- Description of the task -
Transcribe, word for word and without additions, each line below from the one containing "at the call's" through the one containing "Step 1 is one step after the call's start", both ends included.

(Items listed in a dataset)
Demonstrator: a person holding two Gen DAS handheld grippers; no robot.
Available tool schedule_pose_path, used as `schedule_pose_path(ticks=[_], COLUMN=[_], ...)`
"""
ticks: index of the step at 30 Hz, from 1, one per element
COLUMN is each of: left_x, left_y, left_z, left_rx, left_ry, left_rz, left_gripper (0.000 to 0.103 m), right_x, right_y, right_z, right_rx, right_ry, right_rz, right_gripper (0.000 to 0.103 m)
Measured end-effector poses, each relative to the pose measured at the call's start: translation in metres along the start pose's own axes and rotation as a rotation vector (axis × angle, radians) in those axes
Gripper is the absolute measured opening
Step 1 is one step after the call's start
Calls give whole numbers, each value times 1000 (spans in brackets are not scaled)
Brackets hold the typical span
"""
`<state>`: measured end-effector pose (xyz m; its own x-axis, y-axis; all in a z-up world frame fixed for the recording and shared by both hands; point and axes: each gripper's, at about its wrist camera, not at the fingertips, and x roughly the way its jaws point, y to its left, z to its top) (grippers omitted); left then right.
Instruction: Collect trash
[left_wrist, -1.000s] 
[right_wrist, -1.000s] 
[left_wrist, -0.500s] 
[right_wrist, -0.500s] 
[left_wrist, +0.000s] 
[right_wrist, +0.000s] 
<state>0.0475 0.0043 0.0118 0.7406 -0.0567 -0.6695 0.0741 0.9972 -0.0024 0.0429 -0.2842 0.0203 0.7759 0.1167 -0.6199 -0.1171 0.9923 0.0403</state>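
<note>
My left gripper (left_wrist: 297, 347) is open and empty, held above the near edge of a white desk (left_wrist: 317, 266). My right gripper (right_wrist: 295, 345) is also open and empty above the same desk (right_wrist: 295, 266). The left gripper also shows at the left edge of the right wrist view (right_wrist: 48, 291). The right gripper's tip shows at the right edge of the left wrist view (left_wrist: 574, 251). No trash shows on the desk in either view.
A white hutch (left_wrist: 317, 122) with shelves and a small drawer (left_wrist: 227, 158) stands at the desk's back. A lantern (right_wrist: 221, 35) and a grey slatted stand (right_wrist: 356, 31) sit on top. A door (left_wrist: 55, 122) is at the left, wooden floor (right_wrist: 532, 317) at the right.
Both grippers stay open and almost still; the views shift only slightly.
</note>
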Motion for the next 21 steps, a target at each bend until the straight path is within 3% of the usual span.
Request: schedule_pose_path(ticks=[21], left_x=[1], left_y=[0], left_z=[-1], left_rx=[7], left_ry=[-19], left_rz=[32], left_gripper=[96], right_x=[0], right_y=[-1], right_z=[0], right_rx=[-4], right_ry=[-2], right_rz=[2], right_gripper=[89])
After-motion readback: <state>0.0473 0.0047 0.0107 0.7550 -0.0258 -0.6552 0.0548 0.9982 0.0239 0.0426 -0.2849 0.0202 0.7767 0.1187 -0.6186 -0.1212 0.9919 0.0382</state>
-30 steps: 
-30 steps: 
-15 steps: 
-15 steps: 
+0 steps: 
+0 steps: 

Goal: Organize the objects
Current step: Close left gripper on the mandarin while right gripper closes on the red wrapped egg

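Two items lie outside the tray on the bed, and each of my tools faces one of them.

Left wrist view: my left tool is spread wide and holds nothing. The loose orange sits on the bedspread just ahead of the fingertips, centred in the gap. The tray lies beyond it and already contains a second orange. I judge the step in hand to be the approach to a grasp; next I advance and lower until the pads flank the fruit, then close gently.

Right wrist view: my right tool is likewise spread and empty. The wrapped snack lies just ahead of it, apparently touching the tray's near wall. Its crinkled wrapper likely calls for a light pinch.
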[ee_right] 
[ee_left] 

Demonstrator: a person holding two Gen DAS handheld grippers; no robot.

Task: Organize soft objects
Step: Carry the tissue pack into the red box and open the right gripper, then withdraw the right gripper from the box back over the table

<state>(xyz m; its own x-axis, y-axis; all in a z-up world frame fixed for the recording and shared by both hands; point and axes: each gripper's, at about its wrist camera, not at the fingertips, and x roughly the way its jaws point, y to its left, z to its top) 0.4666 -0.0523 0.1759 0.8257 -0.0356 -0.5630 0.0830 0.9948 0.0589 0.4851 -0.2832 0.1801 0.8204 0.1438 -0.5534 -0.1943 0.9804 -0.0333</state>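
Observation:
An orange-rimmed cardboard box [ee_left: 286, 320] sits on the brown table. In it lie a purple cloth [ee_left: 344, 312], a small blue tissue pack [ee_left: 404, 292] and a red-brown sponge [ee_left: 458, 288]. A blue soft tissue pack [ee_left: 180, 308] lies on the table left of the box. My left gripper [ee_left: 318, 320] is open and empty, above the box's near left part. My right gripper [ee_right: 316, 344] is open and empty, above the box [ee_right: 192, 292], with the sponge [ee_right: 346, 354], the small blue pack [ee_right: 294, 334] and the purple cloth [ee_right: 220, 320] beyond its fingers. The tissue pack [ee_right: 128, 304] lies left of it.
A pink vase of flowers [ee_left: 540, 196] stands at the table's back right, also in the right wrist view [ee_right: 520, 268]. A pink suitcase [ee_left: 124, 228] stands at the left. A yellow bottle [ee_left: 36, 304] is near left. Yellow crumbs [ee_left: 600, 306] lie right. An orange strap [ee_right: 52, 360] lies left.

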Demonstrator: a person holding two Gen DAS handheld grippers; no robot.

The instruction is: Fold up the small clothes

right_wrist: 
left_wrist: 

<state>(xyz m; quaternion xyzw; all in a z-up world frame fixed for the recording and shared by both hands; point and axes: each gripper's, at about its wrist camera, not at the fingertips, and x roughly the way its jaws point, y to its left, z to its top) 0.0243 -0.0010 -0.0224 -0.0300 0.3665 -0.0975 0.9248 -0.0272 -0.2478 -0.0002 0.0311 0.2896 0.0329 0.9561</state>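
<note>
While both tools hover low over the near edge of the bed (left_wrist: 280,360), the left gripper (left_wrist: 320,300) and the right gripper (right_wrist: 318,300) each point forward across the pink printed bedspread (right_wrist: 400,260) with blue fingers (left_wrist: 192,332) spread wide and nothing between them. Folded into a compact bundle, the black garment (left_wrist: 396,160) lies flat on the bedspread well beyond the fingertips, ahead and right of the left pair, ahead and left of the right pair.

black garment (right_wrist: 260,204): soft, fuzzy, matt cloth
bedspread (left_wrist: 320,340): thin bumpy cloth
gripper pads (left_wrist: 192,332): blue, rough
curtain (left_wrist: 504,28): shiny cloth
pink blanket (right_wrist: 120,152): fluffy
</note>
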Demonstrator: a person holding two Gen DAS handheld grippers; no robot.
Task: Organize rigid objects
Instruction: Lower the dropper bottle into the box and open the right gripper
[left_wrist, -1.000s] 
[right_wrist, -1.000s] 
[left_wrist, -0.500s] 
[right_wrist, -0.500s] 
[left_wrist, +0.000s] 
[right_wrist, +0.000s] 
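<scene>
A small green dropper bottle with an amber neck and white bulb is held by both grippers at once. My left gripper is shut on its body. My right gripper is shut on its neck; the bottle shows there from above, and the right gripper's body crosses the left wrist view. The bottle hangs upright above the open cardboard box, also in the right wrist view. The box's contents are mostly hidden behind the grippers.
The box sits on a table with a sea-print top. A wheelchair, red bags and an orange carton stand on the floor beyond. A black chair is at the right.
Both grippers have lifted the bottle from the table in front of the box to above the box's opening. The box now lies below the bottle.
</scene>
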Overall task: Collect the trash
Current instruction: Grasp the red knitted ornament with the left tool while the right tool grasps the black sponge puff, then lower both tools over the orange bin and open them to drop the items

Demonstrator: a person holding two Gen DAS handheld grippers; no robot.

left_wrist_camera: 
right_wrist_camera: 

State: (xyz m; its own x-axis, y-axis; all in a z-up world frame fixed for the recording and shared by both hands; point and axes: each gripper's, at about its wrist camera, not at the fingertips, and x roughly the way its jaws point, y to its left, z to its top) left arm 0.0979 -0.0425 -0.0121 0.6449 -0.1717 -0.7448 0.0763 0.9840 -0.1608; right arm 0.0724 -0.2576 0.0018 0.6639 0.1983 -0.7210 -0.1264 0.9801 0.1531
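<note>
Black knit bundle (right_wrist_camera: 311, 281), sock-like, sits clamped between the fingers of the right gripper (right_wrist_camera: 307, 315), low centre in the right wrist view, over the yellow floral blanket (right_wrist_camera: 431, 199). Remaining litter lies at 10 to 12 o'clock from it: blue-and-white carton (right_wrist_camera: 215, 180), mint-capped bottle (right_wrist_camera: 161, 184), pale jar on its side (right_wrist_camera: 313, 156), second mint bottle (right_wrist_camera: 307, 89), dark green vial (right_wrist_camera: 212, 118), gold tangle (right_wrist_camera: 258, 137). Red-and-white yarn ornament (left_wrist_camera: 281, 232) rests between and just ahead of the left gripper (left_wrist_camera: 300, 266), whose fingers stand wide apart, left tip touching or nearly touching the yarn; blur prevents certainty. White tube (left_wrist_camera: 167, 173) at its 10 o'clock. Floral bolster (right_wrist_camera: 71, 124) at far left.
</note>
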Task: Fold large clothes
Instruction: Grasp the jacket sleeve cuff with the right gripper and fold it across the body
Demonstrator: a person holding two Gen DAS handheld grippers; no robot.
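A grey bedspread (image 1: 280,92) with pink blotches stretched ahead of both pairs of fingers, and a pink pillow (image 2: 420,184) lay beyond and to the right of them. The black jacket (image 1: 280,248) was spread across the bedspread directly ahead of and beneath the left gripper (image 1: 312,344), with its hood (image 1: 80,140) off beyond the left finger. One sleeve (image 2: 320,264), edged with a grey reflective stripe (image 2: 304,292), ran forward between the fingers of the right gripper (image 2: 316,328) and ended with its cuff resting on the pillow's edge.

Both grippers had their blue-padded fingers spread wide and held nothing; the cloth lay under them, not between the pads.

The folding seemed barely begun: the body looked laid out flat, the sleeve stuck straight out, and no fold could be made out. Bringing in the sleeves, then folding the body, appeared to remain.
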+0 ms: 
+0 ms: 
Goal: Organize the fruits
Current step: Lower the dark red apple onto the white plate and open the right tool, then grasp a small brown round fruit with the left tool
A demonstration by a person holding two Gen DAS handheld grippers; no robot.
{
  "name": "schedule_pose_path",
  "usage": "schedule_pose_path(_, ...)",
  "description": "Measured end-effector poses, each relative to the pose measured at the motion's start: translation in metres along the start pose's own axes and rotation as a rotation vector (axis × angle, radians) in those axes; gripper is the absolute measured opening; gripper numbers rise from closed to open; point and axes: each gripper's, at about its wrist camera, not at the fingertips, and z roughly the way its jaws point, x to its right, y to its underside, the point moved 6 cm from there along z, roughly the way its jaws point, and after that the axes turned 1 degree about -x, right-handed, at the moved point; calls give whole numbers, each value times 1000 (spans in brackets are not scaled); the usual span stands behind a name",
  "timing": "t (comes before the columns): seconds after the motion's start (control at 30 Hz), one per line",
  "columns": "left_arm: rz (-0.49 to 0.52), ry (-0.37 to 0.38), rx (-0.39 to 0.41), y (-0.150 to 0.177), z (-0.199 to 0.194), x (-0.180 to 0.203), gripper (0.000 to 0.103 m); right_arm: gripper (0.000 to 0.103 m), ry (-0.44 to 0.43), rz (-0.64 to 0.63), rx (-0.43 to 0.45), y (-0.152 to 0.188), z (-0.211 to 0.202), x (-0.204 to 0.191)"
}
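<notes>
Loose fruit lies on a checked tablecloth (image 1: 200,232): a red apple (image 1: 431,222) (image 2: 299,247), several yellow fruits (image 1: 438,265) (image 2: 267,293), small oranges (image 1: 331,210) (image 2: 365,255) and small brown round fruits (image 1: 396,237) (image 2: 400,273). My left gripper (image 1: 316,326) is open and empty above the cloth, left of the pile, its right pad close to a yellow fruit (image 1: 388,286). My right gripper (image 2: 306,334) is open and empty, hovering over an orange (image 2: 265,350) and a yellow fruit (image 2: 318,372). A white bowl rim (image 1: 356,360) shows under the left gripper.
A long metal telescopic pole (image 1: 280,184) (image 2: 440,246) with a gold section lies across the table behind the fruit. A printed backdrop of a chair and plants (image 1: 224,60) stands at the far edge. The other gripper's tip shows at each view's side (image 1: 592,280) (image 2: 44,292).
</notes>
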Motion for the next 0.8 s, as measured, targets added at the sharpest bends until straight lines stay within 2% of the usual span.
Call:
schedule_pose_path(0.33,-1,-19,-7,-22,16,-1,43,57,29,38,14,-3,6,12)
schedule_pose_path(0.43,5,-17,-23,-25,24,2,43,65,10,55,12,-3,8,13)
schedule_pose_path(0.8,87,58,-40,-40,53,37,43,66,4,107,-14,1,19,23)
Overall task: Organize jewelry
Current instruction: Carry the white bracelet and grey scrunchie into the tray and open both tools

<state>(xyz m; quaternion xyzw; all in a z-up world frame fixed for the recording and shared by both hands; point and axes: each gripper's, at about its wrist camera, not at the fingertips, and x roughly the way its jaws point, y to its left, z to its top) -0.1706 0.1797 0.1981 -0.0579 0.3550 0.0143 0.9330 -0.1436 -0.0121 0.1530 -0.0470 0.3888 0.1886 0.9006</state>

- Solution to this problem -
Measured end-effector poses, each relative to the pose measured at the call's start: translation in metres along the start pose's own axes and rotation as a rotation vector (axis × angle, radians) in those axes
Gripper is the absolute measured opening
Step 1 is one step after the call's start

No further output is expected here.